Exercise details =>
Wherever the line with "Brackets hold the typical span" sits in the listing below, transcribe from it up to and including the line with "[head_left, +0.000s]", exactly, and leave the remaining lines out.

Supplied data section start

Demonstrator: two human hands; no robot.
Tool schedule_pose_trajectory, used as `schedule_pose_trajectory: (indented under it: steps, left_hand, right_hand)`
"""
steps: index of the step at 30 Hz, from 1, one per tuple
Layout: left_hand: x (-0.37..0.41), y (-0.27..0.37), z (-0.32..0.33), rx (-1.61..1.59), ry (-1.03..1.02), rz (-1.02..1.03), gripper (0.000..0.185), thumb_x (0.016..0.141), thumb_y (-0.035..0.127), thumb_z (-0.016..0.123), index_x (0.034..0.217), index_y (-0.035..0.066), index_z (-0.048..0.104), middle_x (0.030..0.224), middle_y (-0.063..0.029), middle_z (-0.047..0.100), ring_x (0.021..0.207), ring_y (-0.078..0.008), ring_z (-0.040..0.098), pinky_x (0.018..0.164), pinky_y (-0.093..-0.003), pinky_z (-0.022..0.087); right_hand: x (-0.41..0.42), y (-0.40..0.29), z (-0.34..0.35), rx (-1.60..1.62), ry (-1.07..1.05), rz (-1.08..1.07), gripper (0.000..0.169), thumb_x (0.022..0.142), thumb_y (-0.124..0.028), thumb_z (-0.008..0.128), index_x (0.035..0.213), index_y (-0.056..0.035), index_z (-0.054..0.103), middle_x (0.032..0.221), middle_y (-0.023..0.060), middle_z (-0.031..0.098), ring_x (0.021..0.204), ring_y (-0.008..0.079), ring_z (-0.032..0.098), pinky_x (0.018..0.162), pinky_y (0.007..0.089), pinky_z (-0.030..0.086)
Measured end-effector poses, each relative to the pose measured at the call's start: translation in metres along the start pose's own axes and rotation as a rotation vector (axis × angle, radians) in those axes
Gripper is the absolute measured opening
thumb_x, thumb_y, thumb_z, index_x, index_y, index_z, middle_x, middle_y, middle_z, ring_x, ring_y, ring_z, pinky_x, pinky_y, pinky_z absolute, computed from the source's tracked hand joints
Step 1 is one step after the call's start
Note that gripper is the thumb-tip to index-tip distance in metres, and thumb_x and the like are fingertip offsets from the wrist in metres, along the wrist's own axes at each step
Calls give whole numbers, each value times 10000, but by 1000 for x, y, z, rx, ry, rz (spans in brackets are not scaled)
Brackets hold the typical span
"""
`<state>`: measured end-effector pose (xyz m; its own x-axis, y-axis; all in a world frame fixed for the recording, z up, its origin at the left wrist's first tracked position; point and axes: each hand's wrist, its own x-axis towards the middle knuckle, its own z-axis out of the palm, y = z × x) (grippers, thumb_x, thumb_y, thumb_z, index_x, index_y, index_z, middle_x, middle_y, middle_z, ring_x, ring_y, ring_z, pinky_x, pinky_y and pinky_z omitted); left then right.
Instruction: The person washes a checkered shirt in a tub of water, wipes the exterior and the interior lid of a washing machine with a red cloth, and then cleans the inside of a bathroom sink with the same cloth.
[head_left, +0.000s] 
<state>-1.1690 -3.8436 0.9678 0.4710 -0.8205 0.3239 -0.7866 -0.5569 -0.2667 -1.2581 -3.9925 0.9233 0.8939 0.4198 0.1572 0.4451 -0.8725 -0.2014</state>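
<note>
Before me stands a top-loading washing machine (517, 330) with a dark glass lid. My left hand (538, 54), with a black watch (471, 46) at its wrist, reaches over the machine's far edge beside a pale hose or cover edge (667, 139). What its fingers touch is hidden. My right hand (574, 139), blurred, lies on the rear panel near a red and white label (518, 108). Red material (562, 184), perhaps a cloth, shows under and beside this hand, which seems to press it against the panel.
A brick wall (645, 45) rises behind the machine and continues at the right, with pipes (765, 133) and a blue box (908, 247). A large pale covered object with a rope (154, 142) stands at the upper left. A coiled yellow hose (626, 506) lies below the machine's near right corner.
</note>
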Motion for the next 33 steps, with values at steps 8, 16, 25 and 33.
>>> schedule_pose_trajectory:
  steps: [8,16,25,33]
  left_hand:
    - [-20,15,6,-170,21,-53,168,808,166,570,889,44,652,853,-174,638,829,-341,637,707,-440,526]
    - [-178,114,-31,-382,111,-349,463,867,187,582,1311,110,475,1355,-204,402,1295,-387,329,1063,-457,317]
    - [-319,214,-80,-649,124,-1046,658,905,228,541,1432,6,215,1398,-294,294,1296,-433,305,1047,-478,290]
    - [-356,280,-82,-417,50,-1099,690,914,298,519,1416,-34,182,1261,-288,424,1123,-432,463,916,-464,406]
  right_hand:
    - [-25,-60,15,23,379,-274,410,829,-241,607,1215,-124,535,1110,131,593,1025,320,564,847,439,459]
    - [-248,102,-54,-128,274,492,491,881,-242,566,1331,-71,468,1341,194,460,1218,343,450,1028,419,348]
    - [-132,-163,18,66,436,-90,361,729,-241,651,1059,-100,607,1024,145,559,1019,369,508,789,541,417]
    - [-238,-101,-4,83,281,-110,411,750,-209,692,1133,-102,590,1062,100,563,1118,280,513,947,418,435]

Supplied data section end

Task response =>
Brackets hold the typical span
"""
`<state>`: measured end-effector pose (xyz m; its own x-axis, y-axis; all in a world frame fixed for the recording, z up, its origin at the left wrist's first tracked position; point and axes: each hand's wrist, its own x-axis towards the middle knuckle, its own z-axis out of the palm, y = z × x) (grippers, thumb_x, thumb_y, thumb_z, index_x, index_y, index_z, middle_x, middle_y, middle_z, ring_x, ring_y, ring_z, pinky_x, pinky_y and pinky_z omitted); left then right.
Instruction: The person washes a checkered shirt in a tub of water, wipes the exterior and the interior lid of a washing machine with a red cloth, and then cleans the inside of a bathroom sink with the same cloth.
[head_left, +0.000s] 

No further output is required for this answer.